Me decía que se marchaba, aunque aún me quería, pero que la había destrozado con mis desconfianzas y no podía más. Me pedía perdón y rogaba que no la buscara
Ahora, después de doce años sin saber nada el uno del otro, me la encuentro justo en Madrid, justo cuando ya recojo bártulos para irme a casa. Nos pusimos a hablar, y la verdad, el tiempo se me pasó volando. Cuando miré el reloj me di cuenta de que estaba a punto de perder mi tren.
Le digo: Perdona, Lucía, pero me tengo que ir ya, que voy con el tiempo justo.
Y va ella y me dice: Álvaro, hazme un favor, te lo pido por lo que fue bonito entre nosotros. Ven conmigo a una oficina, sólo será un momento. No me atrevo a entrar sola y es importante para mí.
No sé por qué, pero acepté, eso sí, le solté: «Rápido, que el tiempo apremia». Entramos en un edificio antiguo y estuvimos yendo de un pasillo a otro, subiendo y bajando escaleras. Por mi reloj, esto no llevó más de un cuarto de hora. Veía gente por todos lados, desde críos hasta ancianos, pero ¿sabes? Ni pensé en qué hacían allí. Sólo prestaba atención a Lucía.

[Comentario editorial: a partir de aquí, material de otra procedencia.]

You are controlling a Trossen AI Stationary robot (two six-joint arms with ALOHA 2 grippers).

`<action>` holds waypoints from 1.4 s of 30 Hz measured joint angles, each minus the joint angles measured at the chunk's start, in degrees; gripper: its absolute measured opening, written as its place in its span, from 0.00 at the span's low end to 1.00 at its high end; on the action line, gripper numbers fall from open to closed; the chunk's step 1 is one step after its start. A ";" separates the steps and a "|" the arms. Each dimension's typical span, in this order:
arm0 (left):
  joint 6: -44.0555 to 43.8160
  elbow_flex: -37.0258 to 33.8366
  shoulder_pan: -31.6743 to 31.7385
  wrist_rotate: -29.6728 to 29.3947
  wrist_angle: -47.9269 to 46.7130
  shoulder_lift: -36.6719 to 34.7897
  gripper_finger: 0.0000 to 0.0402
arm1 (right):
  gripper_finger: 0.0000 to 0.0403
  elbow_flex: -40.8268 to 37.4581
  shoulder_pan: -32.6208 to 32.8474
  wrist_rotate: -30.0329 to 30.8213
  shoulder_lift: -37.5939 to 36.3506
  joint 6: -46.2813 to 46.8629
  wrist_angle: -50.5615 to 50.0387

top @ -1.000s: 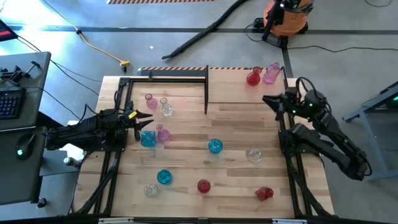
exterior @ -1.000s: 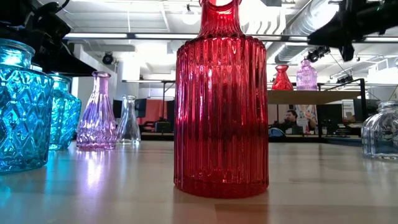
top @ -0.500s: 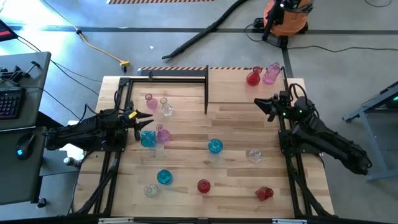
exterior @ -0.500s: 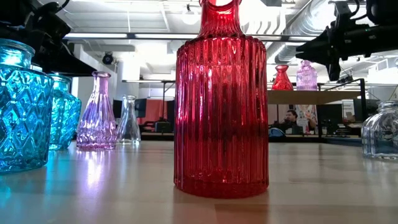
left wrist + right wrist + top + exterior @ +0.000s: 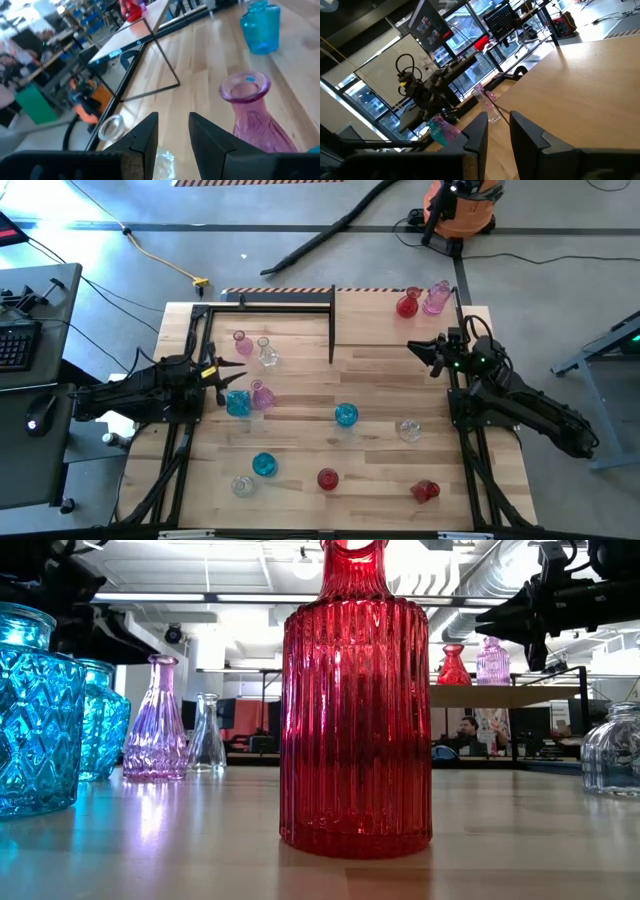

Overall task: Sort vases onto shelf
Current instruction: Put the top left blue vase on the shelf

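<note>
Several glass vases stand on their bases on the table: a pink one (image 5: 240, 340), a clear one (image 5: 267, 352), a blue one (image 5: 237, 402) and a pink one (image 5: 262, 395) near my left gripper. A red vase (image 5: 328, 478) fills the low view (image 5: 355, 700). A red vase (image 5: 406, 305) and a pink one (image 5: 437, 297) stand on the shelf (image 5: 385, 325). My left gripper (image 5: 238, 372) hovers open, the pink vase (image 5: 250, 115) just beside its fingers. My right gripper (image 5: 413, 348) hangs level by the shelf's front, its fingers a narrow gap apart and holding nothing.
A bare black open frame (image 5: 265, 300) stands at the far left of the table. More vases are scattered toward the near edge: blue (image 5: 346, 415), clear (image 5: 409, 430), blue (image 5: 264, 465), clear (image 5: 241, 485), and a red one (image 5: 426, 491) on its side.
My right gripper has sunk and gone a little toward the table's left, away from the shelf's two vases, then held still. My left gripper has rolled about its own pointing line without leaving its place. No vase has moved.
</note>
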 joint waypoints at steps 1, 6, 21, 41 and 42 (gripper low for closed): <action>0.91 0.00 0.00 0.79 0.41 0.00 0.25 | 0.15 0.00 0.00 0.00 0.00 0.01 0.00; 0.97 0.01 0.00 8.20 7.07 0.00 0.25 | 0.15 0.00 0.00 0.02 0.00 0.00 -0.06; -8.72 0.00 0.00 7.28 34.48 0.00 0.25 | 0.15 0.00 0.00 0.02 0.00 0.00 -1.03; -27.49 13.06 0.00 1.53 20.67 12.64 0.25 | 0.15 0.00 0.00 0.04 0.00 0.00 -1.09; -27.49 14.10 0.00 1.57 20.29 13.91 0.25 | 0.15 0.00 0.00 0.04 0.00 0.00 -1.09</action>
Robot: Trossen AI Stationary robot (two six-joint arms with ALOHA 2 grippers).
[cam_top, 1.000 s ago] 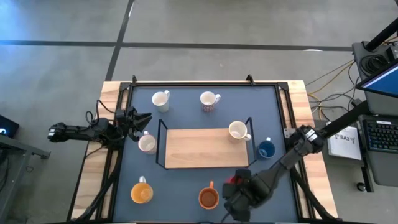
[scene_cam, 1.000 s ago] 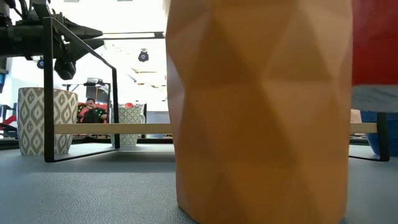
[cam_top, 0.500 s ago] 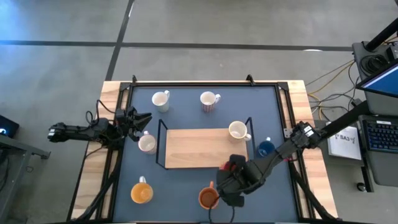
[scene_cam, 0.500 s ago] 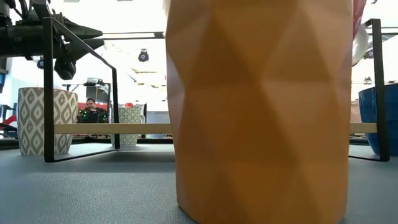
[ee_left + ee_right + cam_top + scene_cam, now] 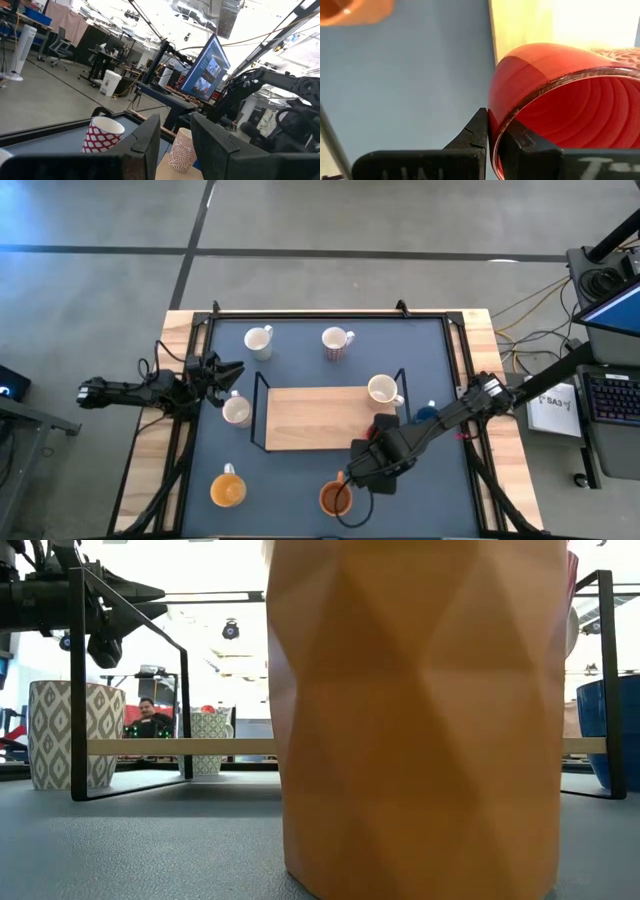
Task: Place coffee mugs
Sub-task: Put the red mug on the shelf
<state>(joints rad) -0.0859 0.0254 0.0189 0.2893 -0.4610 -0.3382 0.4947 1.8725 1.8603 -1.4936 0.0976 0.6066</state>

En un momento, ella empuja una puerta y entra. Antes de cerrarla, me mira de una manera extraña y dice: Qué curioso, nunca pude estar del todo contigo, ni del todo sin ti.
Me dejó en la puerta, esperando. Quise preguntarle qué quería decir con eso, pero no salió. Y ahí, de repente, reaccioné: estaba perdiendo mi tren por quedarme allí plantado. Miro alrededor y me fría el susto: el edificio estaba medio en ruinas, ventanas rotas, escaleras que ni existían ya. Bajé como pude por unas tablas, temblando más por el sabor amargo de la situación que por otra cosa.
Cuando llegué a la estación, ya iba una hora tarde. Compré otro billete, gastando, cómo no, otros cuarenta euros. En la taquilla me dijeron que el tren anterior, el mío, había descarrilado camino de Segovia y caído al río. No sobrevivió nadie.
Semanas después fui a buscar la dirección de la madre de Lucía, asistido por una amiga funcionaria del ayuntamiento. Cuando al fin di con la casa, Adela su madre, me recibió y me soltó la verdad: Lucía había fallecido hacía once años, apenas un año después de nuestro divorcio. No me lo creí, pensé que sólo intentaba protegerla de mí y mis viejos celos.
Le supliqué que me llevase al cementerio. Contra todo pronóstico, accedió. Dos horas más tarde, frente a la lápida, vi la foto de Lucía sonriendo como siempre la recordé. Y allí supe, sin palabras y para siempre, que de alguna forma inexplicable, fue ella quien me salvó la vida aquel día.